◆ DATA FOR PROCESSING
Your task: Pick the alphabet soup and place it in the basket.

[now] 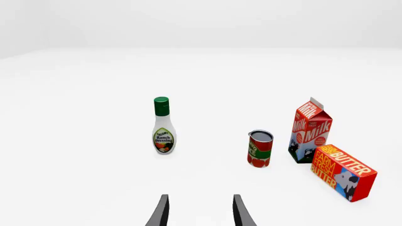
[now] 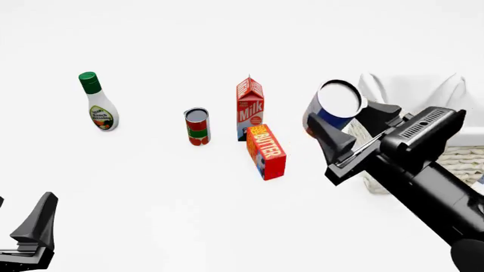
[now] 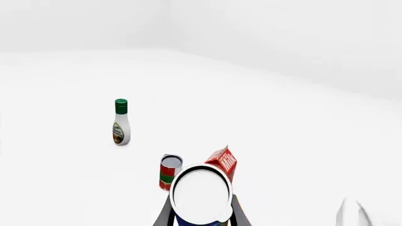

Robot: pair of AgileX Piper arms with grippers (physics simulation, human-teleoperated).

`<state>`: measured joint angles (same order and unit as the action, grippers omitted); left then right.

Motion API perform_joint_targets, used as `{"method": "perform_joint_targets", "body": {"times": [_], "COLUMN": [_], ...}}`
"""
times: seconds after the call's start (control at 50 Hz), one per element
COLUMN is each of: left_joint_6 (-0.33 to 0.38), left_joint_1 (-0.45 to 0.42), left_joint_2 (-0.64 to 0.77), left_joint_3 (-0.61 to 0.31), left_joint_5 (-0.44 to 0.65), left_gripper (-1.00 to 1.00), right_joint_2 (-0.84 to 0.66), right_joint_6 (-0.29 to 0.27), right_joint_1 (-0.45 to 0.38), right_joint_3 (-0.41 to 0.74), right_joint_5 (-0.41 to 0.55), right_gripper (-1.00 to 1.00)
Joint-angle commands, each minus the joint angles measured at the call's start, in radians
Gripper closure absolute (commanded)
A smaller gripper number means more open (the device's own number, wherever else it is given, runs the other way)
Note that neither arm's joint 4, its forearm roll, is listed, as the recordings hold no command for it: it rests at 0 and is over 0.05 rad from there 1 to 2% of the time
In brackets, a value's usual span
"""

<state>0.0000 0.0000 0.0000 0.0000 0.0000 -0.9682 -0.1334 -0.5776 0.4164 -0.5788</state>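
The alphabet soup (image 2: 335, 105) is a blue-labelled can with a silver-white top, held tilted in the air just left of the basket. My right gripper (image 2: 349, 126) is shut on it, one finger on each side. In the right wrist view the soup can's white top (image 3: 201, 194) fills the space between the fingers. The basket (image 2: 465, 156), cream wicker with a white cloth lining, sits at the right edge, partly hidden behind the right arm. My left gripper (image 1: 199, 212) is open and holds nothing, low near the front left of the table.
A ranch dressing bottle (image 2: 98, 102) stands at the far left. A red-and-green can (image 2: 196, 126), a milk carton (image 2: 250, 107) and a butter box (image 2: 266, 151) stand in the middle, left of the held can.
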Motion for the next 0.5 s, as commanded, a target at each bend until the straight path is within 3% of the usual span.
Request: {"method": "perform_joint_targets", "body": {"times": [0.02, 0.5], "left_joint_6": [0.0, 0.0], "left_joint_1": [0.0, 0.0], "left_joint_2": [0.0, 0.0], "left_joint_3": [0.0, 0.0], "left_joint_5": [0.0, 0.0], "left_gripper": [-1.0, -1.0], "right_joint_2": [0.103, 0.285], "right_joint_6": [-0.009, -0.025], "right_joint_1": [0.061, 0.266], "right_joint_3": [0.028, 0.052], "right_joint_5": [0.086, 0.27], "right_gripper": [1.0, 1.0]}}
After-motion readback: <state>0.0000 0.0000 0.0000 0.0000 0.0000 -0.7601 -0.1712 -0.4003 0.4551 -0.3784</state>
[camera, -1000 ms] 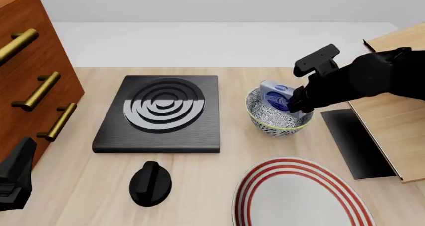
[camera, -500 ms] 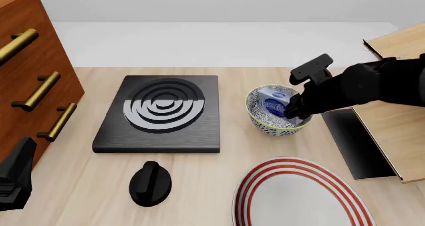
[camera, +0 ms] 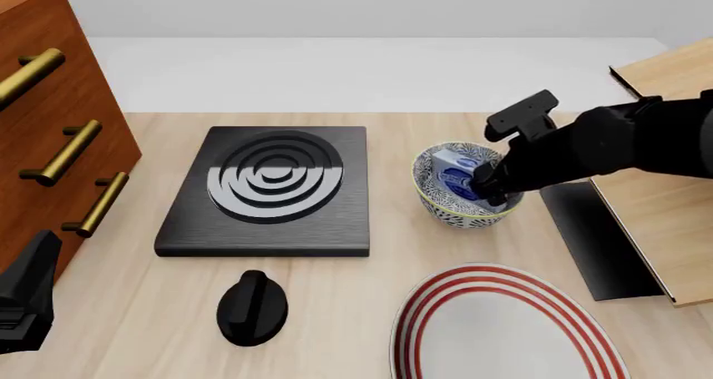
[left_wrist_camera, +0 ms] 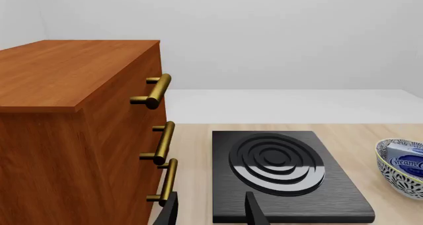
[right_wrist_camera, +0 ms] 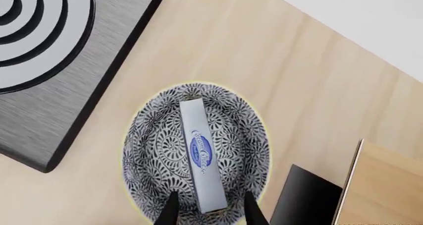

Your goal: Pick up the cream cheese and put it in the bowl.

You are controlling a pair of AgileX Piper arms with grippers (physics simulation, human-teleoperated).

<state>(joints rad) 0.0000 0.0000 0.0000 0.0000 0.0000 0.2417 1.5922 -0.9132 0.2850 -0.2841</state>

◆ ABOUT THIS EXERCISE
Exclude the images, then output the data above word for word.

◆ YOUR SOLUTION
Your task: Pick the alphabet soup and place it in the basket.

[now] 
[now] 
[now] 

Robot: pair of AgileX Piper arms with grippers (physics simulation, human-teleoperated).

`<state>`: measured joint angles (same order and unit as the action, grippers omitted); left then right.

Motion API perform_joint_targets, used as `{"method": "perform_joint_targets", "body": {"times": [_], "COLUMN": [_], ...}}`
"""
times: seconds after the call's start (control at 50 Hz), one per element
COLUMN is each of: left_joint_6 (-0.33 to 0.38), left_joint_1 (-0.45 to 0.42), left_joint_2 (-0.64 to 0.77), left_joint_3 (-0.61 to 0.31), left_joint_5 (-0.44 to 0.65), left_gripper (-1.00 to 1.00), right_joint_2 (-0.84 to 0.66), right_joint_6 (-0.29 to 0.27), right_joint_1 (-0.45 to 0.38), right_joint_3 (-0.41 to 0.74), right_joint_5 (-0.41 to 0.55), right_gripper (-1.00 to 1.00)
Joint-angle commands, each minus the joint angles measured at the call's start, in radians
Gripper closure absolute (commanded)
A smaller gripper number means more open (the device's own number, wherever else it is given, runs the other way)
Note that neither arm's joint 4, its forearm roll, is listed, as the recordings hold no command for it: it rests at 0 and is over 0.05 rad from there 1 to 2% of the time
In brackets, a value's usual span
"""

<state>0.0000 0.0000 0.0000 0.0000 0.0000 -0.9682 -0.1334 -0.5776 0.4164 -0.5788</state>
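The alphabet soup (image 2: 335, 105) is a blue-labelled can with a silver-white top, held tilted in the air just left of the basket. My right gripper (image 2: 349, 126) is shut on it, one finger on each side. In the right wrist view the soup can's white top (image 3: 201, 194) fills the space between the fingers. The basket (image 2: 465, 156), cream wicker with a white cloth lining, sits at the right edge, partly hidden behind the right arm. My left gripper (image 1: 199, 212) is open and holds nothing, low near the front left of the table.
A ranch dressing bottle (image 2: 98, 102) stands at the far left. A red-and-green can (image 2: 196, 126), a milk carton (image 2: 250, 107) and a butter box (image 2: 266, 151) stand in the middle, left of the held can.
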Motion for the next 0.5 s, as commanded, a target at each bend until the straight path is within 3% of the usual span.
Request: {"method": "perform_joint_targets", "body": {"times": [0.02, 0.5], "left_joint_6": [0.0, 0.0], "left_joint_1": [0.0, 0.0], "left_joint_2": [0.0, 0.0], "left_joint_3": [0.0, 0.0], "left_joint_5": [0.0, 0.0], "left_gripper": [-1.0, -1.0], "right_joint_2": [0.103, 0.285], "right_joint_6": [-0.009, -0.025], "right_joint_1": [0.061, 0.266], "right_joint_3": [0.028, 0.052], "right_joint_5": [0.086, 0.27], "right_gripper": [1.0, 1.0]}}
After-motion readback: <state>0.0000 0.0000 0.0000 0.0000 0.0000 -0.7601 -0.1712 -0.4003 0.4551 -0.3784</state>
[camera, -1000 ms] 
[camera, -500 ms] 
[camera, +0 ms] 
[left_wrist_camera, +0 ms] 
[right_wrist_camera, +0 ms] 

Your goal: Pick up the cream cheese and put it in the bowl.

You are controlling a pair of AgileX Piper arms with grippers (physics simulation, human-teleoperated).

<state>(joints rad) 0.0000 0.0000 0.0000 0.0000 0.0000 0.2417 1.5922 -0.9132 0.2850 -0.2841</state>

No further output is expected.